**Prompt**
Copy out the full listing below as it stands, with its pictures left behind.

**Recorded data**
--- --- ---

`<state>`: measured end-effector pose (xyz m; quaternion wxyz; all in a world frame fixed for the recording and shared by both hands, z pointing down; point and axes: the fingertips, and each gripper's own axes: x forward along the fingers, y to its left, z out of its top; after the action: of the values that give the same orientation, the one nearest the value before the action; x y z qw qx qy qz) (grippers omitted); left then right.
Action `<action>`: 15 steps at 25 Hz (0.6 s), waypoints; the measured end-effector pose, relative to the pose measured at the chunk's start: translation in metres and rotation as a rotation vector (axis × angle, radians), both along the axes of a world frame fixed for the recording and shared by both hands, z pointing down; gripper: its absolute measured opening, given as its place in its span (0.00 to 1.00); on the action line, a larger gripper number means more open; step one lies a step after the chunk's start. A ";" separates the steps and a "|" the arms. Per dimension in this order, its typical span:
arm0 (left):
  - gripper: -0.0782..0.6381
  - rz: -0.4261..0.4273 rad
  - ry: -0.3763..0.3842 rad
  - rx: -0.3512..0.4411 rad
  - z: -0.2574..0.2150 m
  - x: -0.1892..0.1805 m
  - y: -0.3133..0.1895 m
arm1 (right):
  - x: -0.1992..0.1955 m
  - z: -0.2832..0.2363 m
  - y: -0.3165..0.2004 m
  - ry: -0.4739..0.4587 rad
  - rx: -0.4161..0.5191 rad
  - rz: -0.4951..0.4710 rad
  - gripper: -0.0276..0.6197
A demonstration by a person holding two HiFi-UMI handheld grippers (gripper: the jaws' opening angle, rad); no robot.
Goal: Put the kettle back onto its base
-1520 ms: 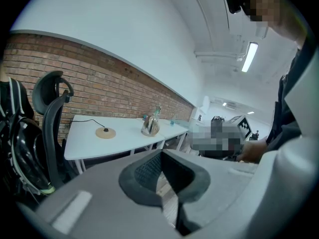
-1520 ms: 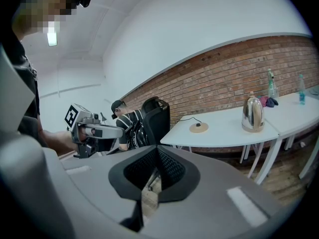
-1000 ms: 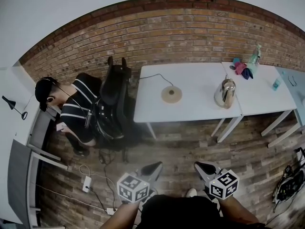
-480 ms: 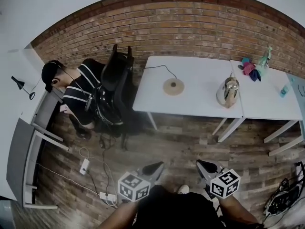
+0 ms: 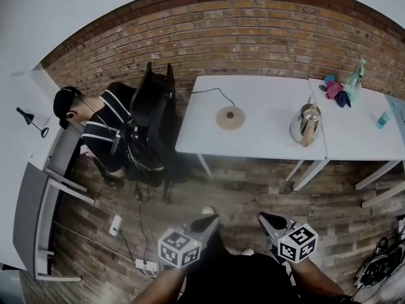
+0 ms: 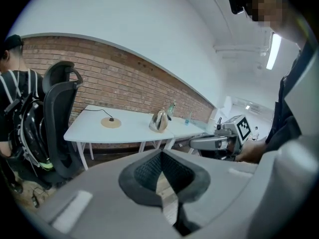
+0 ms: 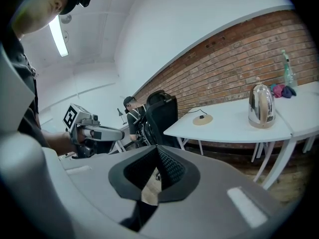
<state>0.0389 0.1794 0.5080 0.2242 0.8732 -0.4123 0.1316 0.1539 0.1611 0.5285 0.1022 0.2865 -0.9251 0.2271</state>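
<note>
A steel kettle [image 5: 305, 124] with a tan handle stands upright near the right end of a white table [image 5: 266, 141]. Its round tan base [image 5: 230, 118] lies to the kettle's left, its cord trailing off the back edge. Both show small in the left gripper view, kettle [image 6: 159, 121] and base [image 6: 110, 123], and in the right gripper view, kettle [image 7: 261, 106] and base [image 7: 203, 119]. My left gripper [image 5: 205, 222] and right gripper [image 5: 269, 220] hang side by side over the wooden floor, well short of the table. Both are shut and hold nothing.
A person [image 5: 95, 128] sits in a black office chair [image 5: 152, 116] left of the table, facing a grey desk [image 5: 38, 195] with a small lamp [image 5: 28, 116]. A second white table [image 5: 361, 119] at the right carries a spray bottle and cloths. Cables and a power strip [image 5: 115, 223] lie on the floor.
The person carrying the grippers has stepped forward, a foot now showing ahead of the left gripper. Both grippers stay shut and empty. The kettle and base have not moved.
</note>
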 end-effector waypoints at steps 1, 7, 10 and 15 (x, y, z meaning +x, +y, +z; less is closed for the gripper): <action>0.11 0.008 0.002 0.002 0.001 -0.001 -0.008 | 0.001 0.002 -0.007 0.003 0.000 0.011 0.09; 0.11 0.059 0.020 0.003 0.007 -0.011 -0.072 | -0.005 0.010 -0.057 0.028 -0.013 0.071 0.09; 0.11 0.111 0.022 -0.002 0.003 -0.019 -0.107 | -0.015 0.005 -0.088 0.036 -0.023 0.113 0.09; 0.11 0.180 0.021 -0.012 -0.006 -0.041 -0.166 | -0.047 -0.006 -0.141 0.040 -0.026 0.158 0.09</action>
<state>-0.0025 0.0132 0.5019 0.2209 0.9068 -0.3289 0.1443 0.1070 0.0200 0.5225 0.1064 0.3618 -0.8943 0.2409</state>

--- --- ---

**Problem solution**
`<state>`: measured end-effector pose (xyz m; quaternion wxyz; all in a world frame fixed for the recording and shared by both hands, z pointing down; point and axes: the fingertips, and each gripper's own axes: x forward along the fingers, y to its left, z out of its top; after the action: of the values that give the same orientation, the one nearest the value before the action; x y z qw qx qy qz) (grippers omitted); left then right.
Action `<action>`: 15 steps at 25 Hz (0.6 s), waypoints; the measured end-effector pose, relative to the pose measured at the chunk's start: translation in metres and rotation as a rotation vector (axis × angle, radians), both along the axes of a world frame fixed for the recording and shared by both hands, z pointing down; gripper: its absolute measured opening, given as its place in its span (0.00 to 1.00); on the action line, a larger gripper number means more open; step one lies a step after the chunk's start. A ";" separates the steps and a "|" the arms. Per dimension in this order, its typical span:
arm0 (left):
  - gripper: -0.0782..0.6381
  - rz: -0.4261..0.4273 rad
  - ry: -0.3763..0.3842 rad
  - rx: -0.3512..0.4411 rad
  - z: -0.2574..0.2150 m
  - x: -0.1892..0.1805 m
  - y: -0.3133..0.1895 m
arm1 (right):
  - x: -0.1992..0.1955 m
  - z: -0.2832..0.2363 m
  - y: -0.3165..0.2004 m
  - ry: -0.4739..0.4587 rad
  - rx: -0.4161..0.5191 rad
  - rz: -0.4951..0.4710 rad
  - gripper: -0.0276..0.6197
A demonstration by a person holding two HiFi-UMI handheld grippers (gripper: the jaws' opening angle, rad); no robot.
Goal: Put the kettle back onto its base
-1520 ms: 
-1520 ms: 
-1000 ms: 
-480 ms: 
+0 ms: 
+0 ms: 
+0 ms: 
<state>0.0389 0.1794 0.5080 0.2242 0.8732 -0.4123 0.1316 0.1539 0.1611 0.5285 0.1022 0.2865 -0.9251 0.2271</state>
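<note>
A steel kettle [image 5: 305, 124] with a tan handle stands upright near the right end of a white table [image 5: 266, 141]. Its round tan base [image 5: 230, 118] lies to the kettle's left, its cord trailing off the back edge. Both show small in the left gripper view, kettle [image 6: 159, 121] and base [image 6: 110, 123], and in the right gripper view, kettle [image 7: 261, 106] and base [image 7: 203, 119]. My left gripper [image 5: 205, 222] and right gripper [image 5: 269, 220] hang side by side over the wooden floor, well short of the table. Both are shut and hold nothing.
A person [image 5: 95, 128] sits in a black office chair [image 5: 152, 116] left of the table, facing a grey desk [image 5: 38, 195] with a small lamp [image 5: 28, 116]. A second white table [image 5: 361, 119] at the right carries a spray bottle and cloths. Cables and a power strip [image 5: 115, 223] lie on the floor.
The person carrying the grippers has stepped forward, a foot now showing ahead of the left gripper. Both grippers stay shut and empty. The kettle and base have not moved.
</note>
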 end-effector waypoints at steps 1, 7, 10 and 15 (x, y, z meaning +x, +y, +z; less is closed for the gripper): <action>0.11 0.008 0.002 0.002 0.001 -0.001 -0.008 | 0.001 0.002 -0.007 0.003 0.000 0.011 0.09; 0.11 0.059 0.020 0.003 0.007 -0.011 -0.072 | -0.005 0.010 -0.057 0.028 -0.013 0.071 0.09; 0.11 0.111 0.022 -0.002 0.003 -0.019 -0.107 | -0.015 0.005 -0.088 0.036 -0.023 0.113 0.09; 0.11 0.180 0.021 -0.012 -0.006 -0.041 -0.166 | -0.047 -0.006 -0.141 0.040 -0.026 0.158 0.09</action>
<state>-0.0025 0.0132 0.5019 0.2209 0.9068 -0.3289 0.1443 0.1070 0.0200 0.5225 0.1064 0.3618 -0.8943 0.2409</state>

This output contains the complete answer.